Afrofuturism: a blueprint for cultural growth

“The term represents a cultural aesthetic, philosophy of science, and history that addresses themes and concerns of the African diaspora, predominantly African-Americans, through technoculture and speculative fiction, most notably science fiction, fantasy, alternate history, and magic realism. Many described it as an intersection between imagination, technology, the future, and liberation.” -Jason Collins for Blackgirlnerds.com

This is why I love Black futurism, or Afrofuturism: It allows an honest inspection of the past in order to re-imagine the future. The term was coined by Mark Dery in 1993, where the first Afrofuturists “envisioned a society free from the bondages of oppression-- both physical and social. Afrofuturism imagines a future void of white supremacist thought and the structures that violently oppressed Black communities.”
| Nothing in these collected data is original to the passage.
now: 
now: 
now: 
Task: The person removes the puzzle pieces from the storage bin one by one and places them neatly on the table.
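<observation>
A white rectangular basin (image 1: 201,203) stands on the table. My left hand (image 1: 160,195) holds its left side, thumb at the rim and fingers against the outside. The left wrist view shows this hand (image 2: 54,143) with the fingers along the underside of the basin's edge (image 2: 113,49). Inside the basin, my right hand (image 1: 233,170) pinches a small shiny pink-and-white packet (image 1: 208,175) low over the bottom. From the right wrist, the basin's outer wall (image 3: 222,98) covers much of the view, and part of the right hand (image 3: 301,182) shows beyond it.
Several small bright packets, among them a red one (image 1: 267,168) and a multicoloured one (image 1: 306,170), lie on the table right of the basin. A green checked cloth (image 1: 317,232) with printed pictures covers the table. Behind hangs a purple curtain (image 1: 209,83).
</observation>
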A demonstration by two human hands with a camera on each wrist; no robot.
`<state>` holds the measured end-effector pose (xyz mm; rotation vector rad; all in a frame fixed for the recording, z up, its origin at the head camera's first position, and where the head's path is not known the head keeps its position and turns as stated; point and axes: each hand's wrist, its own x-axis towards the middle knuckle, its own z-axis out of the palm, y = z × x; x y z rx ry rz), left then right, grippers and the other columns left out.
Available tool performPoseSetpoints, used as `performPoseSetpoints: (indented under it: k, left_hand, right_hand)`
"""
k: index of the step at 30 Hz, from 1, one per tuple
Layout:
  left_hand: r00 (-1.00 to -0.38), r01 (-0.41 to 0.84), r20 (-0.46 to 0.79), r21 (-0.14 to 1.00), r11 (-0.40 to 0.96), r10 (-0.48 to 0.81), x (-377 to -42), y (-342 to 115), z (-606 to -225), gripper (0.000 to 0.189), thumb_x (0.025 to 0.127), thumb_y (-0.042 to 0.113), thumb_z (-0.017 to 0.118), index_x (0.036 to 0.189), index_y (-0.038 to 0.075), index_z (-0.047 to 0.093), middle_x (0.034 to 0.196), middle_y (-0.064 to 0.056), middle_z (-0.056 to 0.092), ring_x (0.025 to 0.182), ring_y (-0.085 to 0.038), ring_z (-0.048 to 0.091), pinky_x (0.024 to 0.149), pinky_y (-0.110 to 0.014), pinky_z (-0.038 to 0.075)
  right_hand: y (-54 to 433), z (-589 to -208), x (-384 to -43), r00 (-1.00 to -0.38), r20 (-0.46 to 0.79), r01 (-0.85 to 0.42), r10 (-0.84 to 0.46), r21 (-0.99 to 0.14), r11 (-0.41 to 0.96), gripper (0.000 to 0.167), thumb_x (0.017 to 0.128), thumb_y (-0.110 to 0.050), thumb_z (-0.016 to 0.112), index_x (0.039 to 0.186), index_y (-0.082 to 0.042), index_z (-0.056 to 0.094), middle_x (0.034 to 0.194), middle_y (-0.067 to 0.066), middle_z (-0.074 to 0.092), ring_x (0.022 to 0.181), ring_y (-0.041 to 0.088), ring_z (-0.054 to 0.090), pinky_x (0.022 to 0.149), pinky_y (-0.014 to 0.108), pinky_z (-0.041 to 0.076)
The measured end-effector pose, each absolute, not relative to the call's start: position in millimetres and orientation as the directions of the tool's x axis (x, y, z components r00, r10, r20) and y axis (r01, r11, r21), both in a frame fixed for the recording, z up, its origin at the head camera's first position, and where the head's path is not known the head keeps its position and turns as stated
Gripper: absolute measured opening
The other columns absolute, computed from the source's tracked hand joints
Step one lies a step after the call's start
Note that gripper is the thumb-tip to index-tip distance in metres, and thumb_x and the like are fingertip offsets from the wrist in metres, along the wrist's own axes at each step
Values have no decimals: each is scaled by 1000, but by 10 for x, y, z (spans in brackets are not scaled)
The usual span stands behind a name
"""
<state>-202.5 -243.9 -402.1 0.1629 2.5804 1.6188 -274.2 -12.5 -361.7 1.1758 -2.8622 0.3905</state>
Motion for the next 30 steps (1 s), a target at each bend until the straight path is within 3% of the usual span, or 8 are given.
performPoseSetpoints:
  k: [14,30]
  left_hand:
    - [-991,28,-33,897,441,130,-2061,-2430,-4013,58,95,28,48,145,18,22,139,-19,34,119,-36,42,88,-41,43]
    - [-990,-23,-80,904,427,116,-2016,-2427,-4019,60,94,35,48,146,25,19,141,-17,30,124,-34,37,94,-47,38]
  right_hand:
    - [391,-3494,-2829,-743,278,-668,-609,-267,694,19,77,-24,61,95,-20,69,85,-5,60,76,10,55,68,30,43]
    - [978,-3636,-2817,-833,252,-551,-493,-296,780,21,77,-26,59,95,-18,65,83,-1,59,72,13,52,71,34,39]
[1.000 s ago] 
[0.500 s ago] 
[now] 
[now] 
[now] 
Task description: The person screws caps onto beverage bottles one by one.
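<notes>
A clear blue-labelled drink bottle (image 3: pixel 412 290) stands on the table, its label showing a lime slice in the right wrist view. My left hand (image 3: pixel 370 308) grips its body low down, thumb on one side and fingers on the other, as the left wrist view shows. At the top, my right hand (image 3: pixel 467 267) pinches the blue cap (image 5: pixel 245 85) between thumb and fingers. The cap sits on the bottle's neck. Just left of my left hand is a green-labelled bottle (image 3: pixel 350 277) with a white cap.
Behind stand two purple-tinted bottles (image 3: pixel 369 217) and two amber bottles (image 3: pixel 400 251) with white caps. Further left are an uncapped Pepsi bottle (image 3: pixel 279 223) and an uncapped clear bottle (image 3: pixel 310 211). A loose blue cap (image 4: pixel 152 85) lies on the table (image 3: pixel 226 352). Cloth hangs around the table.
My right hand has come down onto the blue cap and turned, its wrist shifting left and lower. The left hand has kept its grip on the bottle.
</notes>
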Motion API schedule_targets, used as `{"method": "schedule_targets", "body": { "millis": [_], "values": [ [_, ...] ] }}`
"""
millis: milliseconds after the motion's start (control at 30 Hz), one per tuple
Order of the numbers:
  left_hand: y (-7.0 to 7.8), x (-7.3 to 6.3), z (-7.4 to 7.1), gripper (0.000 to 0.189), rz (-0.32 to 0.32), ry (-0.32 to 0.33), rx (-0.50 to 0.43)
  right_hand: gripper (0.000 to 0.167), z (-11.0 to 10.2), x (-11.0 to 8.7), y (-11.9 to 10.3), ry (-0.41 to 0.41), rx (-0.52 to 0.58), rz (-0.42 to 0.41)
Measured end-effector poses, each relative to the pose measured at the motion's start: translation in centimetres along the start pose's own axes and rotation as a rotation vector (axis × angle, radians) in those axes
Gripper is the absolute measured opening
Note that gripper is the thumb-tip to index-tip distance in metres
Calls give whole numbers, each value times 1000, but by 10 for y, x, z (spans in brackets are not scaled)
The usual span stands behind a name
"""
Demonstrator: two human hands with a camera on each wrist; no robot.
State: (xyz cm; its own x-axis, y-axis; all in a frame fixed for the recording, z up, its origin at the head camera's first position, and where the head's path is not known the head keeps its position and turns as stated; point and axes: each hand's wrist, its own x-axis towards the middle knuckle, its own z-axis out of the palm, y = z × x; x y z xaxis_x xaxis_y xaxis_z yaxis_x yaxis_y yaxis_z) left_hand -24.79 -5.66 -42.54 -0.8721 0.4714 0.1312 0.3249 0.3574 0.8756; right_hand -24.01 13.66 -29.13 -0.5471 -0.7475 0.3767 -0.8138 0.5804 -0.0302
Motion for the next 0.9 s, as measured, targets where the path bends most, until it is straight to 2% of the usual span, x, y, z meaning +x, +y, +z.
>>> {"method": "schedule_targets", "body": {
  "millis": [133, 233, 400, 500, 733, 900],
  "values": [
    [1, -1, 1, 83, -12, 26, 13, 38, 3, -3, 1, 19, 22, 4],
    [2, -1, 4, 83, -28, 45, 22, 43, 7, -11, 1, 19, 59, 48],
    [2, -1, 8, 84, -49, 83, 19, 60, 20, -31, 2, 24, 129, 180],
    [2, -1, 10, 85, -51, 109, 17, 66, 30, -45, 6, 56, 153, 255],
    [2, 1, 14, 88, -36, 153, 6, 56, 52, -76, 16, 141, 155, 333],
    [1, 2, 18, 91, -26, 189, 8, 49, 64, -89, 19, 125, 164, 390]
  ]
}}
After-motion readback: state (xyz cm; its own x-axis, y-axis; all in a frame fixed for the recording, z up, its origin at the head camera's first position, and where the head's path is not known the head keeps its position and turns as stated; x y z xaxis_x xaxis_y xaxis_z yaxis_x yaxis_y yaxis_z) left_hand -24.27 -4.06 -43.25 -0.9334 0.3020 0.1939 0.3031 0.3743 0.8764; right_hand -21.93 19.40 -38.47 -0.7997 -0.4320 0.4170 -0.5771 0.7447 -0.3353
Afrofuturism evaluates the past and future to create better conditions for the present generation of Black people through the use of technology, art, music, and literature. Here’s a great article about Afrofuturism’s impact on art and design: “Afrofuturism Has Always Looked Forward,” by Taylor Crumpton for Architectural Digest: August 24, 2020 

What I’m Reading:

I just finished re-reading Octavia Butler’s Kindred, which I cannot recommend enough if you’re interested in Black speculative fiction and time travel. Butler has an uncanny ability to immerse you into an entirely fictional world with gripping attention by the first 30 pages of her books. Often, she hooks you by the end of the first paragraph. Her books are an absolute pleasure to read as much as they are a way of looking at our present reality through the lens of a different world entirely. 

In Kindred, the main character, a Black woman named Dana, is inexplicably pulled thousands of miles from her California home in the 1970s and into antebellum slave south in order to save the life of her white, slave-owning up-to-no-good ancestor. Talk about tense race relations.

Next on my fiction reading list is  Nnedi Okorafor Who Fears Death, which has just been optioned by HBO for a series-- here’s a great article on what this means for widespread acceptance of Afrofuturism. I have yet to crack the spine, but I’m sure I’m in for a treat. 

Nnedi Okorafor’s Binti Trilogy, and if space travel and aliens are more your thing (they’re not really mine, but I still devoured the relatively short (by sci-fi standards).I love Okorafor’s ability to immerse us in a world of Alien-tentacles as dreadlocks and intergalactic space universities in even less words than Butler. 

And the last back to school reading rec for Afrofuturism is about art: 

Black Futures Ed. by Kimberly Drew and Jenna Wortham. This image-rich art book is, as the editors describe, “a series of guideposts for current and future generations who may be curious about what our generation has been creating during a time defined by social, cultural, economic, and ecological revolution.”